Requirement
The full listing should be written out verbatim, and its images should be dropped.
-- Data section follows --
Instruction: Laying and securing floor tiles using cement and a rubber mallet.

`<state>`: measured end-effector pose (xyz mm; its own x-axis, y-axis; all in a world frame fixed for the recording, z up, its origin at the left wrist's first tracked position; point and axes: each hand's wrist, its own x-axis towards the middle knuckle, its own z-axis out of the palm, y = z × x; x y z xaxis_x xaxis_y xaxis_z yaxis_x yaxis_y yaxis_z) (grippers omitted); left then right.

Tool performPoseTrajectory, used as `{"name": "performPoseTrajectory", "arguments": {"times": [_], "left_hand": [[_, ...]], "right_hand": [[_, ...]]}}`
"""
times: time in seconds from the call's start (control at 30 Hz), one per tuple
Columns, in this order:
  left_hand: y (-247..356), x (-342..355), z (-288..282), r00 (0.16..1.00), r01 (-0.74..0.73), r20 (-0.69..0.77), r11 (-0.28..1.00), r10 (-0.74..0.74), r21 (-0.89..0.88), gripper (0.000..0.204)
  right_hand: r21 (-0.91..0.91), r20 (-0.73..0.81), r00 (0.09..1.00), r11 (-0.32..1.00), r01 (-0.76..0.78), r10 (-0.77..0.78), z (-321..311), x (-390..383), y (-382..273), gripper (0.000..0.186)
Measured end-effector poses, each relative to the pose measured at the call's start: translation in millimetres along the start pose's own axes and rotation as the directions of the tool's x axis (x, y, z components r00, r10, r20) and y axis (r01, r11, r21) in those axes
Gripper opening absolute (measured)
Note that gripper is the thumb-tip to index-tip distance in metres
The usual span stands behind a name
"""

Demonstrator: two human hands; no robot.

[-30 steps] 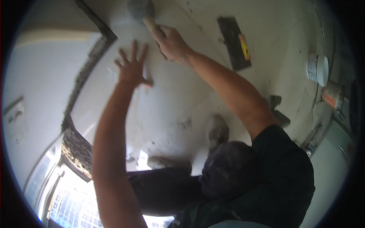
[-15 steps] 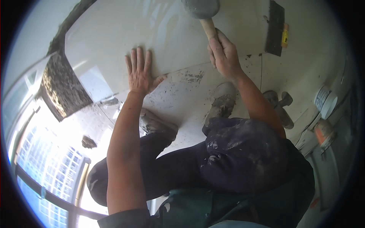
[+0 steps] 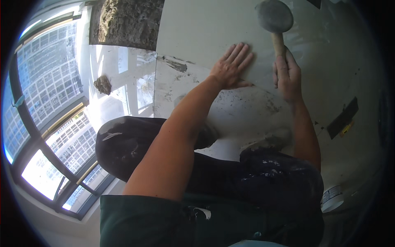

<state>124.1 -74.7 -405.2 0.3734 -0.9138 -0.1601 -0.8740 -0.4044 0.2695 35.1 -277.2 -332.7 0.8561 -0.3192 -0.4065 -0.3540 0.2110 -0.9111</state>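
My left hand (image 3: 232, 69) lies flat with fingers spread on a large pale floor tile (image 3: 193, 29), near its close edge. In my right hand (image 3: 289, 80) is a rubber mallet (image 3: 275, 17), gripped by its wooden handle. Its round grey head points away from me, over the tile; whether it touches the surface I cannot tell. Along the near edge of the tile, the finished floor (image 3: 230, 103) carries smears and crumbs of mortar.
Rough grey mortar (image 3: 125, 22) is exposed left of the tile. A mortar lump (image 3: 103, 85) lies by the bright window (image 3: 49, 61). At the right are a dark flat-bladed tool (image 3: 343, 117) with a yellow part and a white tub (image 3: 332, 198). My bent knees are close below.
My view has swung left, so more of the window shows and both hands appear farther right. The left hand remains flat on the tile, and the right still grips the mallet.
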Motion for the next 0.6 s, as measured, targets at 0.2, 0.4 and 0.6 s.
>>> {"name": "performPoseTrajectory", "arguments": {"times": [0.2, 0.4, 0.6], "left_hand": [[1, 4, 4, 0.997, -0.048, -0.067, 0.996, 0.043, -0.07, 0.104], [-6, 4, 7, 0.997, 0.011, 0.079, 0.998, -0.006, -0.062, 0.096], [-8, -10, 7, 0.997, -0.007, 0.078, 0.996, 0.013, -0.086, 0.088]], "right_hand": [[-0.184, 0.145, 0.983, 0.979, -0.083, 0.11, 38, 58, 6, 0.031], [-0.316, 0.193, 0.86, 0.8, 0.511, -0.473, 83, 89, 22, 0.03], [-0.261, 0.267, 0.955, 0.944, 0.2, -0.128, 106, 97, -13, 0.032]]}}
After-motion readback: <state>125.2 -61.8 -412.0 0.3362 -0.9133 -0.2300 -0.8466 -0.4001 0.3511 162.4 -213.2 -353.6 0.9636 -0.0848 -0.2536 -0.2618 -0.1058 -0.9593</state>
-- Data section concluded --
Answer for this exercise
Instruction: Laying and securing floor tiles using cement and a rubber mallet.

`<state>`: measured end-effector pose (xyz mm; its own x-axis, y-axis; all in a world frame fixed for the recording, z up, its origin at the left wrist's first tracked position; point and axes: each hand's wrist, its own x-axis towards the middle knuckle, its own z-axis out of the palm, y = z × x; x y z xaxis_x xaxis_y xaxis_z yaxis_x yaxis_y yaxis_z) (grippers omitted); left then right.

Tool performPoseTrajectory, used as `{"name": "performPoseTrajectory", "arguments": {"times": [_], "left_hand": [[_, ...]], "right_hand": [[_, ...]]}}`
"""
times: time in seconds from the call's start (control at 30 Hz), one per tuple
Columns, in this order:
  left_hand: y (-247..356), x (-342..355), z (-288..282), r00 (0.16..1.00), r01 (-0.74..0.73), r20 (-0.69..0.77), r11 (-0.28..1.00), r10 (-0.74..0.74), r21 (-0.89..0.88), gripper (0.000..0.204)
  right_hand: r21 (-0.91..0.91), r20 (-0.73..0.81), r00 (0.09..1.00), r11 (-0.32..1.00), r01 (-0.76..0.78), r10 (-0.77..0.78), z (-321..311), x (-390..383), y (-382..273), gripper (0.000..0.186)
Measured end-effector poses, each relative to the pose measured at the call's start: translation in millimetres along the start pose's own axes and rotation as the directions of the tool's x axis (x, y, z components r00, r10, r20) and y axis (r01, r11, r21) in those axes
Gripper opening absolute (measured)
Note that gripper is the thumb-tip to index-tip distance in metres
The usual span stands behind a name
"""

Demonstrator: two human hands; no robot.

[-30 steps] 
[-15 steps] 
[+0 steps] 

<state>124.1 -74.7 -405.2 0.3734 -0.9138 -0.1601 -0.8740 -0.4044 0.2695 35.1 -277.2 -332.7 0.8561 -0.3192 -0.4065 -0.3540 0.2110 -0.9111</state>
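My left hand (image 3: 232, 69) lies flat with fingers spread on a large pale floor tile (image 3: 193, 29), near its close edge. In my right hand (image 3: 289, 80) is a rubber mallet (image 3: 275, 17), gripped by its wooden handle. Its round grey head points away from me, over the tile; whether it touches the surface I cannot tell. Along the near edge of the tile, the finished floor (image 3: 230, 103) carries smears and crumbs of mortar.
Rough grey mortar (image 3: 125, 22) is exposed left of the tile. A mortar lump (image 3: 103, 85) lies by the bright window (image 3: 49, 61). At the right are a dark flat-bladed tool (image 3: 343, 117) with a yellow part and a white tub (image 3: 332, 198). My bent knees are close below.
My view has swung left, so more of the window shows and both hands appear farther right. The left hand remains flat on the tile, and the right still grips the mallet.
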Motion for the next 0.6 s, as measured, targets at 0.2, 0.4 and 0.6 s.
>>> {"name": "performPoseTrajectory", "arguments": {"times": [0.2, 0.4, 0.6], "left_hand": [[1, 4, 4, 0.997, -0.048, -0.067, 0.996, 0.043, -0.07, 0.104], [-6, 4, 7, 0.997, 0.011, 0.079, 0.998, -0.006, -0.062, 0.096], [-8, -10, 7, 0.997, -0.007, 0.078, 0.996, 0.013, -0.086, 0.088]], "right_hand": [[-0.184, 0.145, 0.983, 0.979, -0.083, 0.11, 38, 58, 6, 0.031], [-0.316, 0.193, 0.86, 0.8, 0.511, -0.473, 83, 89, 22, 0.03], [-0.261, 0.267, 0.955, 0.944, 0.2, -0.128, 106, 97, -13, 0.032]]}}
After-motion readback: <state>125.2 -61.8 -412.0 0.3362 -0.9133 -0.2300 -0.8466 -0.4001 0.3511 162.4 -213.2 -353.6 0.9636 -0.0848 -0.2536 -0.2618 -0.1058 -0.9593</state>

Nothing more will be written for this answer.